**Your instructions**. Pull out every line from the listing that has the word "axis".

**Supplied material**.

BEGIN

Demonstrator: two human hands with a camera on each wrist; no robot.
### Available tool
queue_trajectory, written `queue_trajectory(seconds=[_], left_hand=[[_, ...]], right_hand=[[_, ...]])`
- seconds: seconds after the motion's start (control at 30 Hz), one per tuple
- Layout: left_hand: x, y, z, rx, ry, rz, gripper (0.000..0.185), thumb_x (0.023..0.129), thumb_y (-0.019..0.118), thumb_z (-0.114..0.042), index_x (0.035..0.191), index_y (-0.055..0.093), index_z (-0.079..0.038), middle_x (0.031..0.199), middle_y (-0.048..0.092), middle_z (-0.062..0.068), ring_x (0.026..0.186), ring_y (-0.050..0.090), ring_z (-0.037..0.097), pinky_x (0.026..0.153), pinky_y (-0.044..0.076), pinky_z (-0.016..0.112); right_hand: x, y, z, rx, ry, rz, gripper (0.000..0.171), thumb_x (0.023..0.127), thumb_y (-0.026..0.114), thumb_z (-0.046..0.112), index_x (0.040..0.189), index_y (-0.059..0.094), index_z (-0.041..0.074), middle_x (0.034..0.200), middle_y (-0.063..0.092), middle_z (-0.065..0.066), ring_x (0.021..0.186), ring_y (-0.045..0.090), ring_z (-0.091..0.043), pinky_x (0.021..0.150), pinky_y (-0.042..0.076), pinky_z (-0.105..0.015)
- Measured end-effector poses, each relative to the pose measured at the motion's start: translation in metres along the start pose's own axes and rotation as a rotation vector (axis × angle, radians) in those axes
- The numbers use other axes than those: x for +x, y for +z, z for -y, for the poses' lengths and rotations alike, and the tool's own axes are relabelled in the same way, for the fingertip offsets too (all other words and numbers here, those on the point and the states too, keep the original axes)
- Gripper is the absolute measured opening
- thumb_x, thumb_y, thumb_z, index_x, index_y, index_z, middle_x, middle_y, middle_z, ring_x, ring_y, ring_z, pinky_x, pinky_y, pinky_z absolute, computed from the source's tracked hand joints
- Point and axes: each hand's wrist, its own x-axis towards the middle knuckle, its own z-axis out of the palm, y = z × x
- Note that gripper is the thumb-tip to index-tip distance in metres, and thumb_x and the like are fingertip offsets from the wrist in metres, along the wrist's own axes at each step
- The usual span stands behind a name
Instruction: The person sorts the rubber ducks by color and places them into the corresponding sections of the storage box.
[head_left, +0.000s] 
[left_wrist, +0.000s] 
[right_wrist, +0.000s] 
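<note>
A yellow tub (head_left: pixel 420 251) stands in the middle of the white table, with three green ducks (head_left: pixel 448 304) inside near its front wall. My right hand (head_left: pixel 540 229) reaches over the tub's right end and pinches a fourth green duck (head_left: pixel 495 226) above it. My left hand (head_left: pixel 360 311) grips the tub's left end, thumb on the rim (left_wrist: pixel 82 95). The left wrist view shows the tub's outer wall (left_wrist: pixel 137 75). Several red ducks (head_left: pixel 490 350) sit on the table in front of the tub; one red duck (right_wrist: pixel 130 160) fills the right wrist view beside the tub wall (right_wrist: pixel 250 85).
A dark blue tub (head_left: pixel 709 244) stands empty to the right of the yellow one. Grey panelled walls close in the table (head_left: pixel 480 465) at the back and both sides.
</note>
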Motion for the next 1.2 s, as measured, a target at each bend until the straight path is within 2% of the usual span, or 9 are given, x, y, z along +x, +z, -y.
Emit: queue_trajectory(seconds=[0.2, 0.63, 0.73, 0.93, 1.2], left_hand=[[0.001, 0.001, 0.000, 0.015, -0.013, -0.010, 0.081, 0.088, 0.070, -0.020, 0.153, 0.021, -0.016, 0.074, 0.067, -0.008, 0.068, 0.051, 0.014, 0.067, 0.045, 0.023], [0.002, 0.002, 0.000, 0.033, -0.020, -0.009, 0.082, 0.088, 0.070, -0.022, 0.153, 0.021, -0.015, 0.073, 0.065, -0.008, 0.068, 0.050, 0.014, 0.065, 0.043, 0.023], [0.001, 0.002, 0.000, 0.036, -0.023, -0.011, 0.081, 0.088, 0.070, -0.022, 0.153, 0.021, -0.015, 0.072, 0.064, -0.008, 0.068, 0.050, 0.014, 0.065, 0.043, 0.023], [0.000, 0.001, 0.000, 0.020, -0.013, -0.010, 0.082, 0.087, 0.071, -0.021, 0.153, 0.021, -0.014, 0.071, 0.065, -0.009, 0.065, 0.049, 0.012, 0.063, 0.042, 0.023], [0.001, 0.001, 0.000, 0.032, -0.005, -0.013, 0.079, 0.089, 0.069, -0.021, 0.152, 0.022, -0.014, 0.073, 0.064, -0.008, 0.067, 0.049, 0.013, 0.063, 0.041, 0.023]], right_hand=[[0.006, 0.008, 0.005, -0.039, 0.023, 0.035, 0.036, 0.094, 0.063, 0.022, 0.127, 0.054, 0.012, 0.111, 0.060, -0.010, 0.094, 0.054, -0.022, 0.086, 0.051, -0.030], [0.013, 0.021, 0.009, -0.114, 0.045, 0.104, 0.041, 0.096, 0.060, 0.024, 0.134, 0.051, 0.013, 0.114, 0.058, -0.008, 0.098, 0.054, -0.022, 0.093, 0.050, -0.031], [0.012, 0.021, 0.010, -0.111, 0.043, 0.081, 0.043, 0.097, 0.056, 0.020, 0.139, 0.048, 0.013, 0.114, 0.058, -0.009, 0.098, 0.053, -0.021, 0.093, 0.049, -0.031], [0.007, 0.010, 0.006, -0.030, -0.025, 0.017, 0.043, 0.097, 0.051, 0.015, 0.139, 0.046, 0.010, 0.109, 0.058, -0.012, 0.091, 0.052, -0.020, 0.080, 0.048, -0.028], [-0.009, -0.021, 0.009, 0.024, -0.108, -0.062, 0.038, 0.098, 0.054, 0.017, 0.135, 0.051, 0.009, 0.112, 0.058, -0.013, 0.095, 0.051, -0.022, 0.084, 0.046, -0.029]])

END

**Expected answer**.
- Measured end-effector poses, each relative to the pose measured at the motion's start: translation in metres along the start pose's own axes and rotation as a rotation vector (axis × angle, radians) in those axes
- Point and axes: each hand's wrist, its own x-axis towards the middle knuckle, its own z-axis out of the palm, y = z × x

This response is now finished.